→ Requirement:
The lines in the listing below are to be given again exactly, starting at the line holding "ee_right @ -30" and ending at the line holding "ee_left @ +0". Do not include pictures.

[Data segment Boundary: Start]

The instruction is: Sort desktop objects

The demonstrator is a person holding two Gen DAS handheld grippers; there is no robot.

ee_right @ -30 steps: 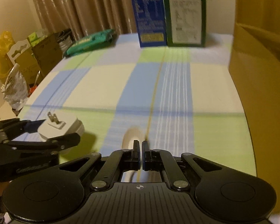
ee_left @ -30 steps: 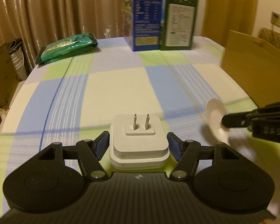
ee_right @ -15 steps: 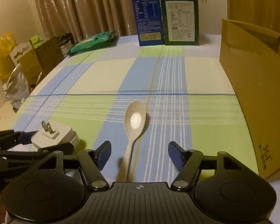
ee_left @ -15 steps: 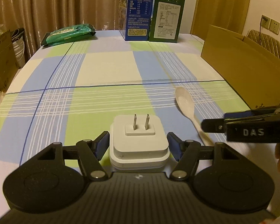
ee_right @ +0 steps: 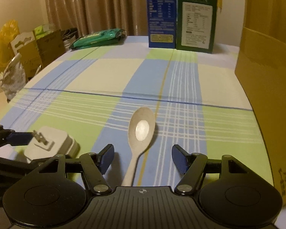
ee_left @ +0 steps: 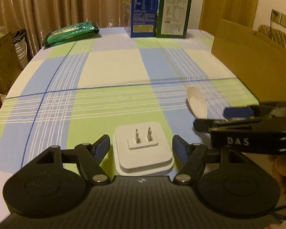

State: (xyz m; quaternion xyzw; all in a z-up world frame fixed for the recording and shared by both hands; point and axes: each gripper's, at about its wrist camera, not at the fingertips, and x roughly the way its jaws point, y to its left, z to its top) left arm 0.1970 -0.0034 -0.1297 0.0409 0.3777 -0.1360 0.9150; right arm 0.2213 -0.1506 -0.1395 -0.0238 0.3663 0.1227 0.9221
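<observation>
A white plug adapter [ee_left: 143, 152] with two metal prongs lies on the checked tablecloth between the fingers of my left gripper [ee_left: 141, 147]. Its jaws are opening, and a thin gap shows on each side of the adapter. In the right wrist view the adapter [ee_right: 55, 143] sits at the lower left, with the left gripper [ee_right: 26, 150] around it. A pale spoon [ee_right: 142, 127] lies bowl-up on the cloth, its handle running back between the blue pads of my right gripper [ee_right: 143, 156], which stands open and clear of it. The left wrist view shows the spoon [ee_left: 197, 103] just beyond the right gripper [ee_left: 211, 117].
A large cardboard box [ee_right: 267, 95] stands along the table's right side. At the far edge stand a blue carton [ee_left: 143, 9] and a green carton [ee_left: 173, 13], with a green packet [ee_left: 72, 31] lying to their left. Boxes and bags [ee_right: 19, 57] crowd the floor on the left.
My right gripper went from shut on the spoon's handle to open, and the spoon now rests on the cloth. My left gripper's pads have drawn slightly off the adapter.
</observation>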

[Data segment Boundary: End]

→ Exercise solution:
ee_right @ -30 steps: 
ee_left @ -30 steps: 
ee_right @ -15 steps: 
ee_left @ -15 steps: 
ee_right @ +0 steps: 
ee_left @ +0 steps: 

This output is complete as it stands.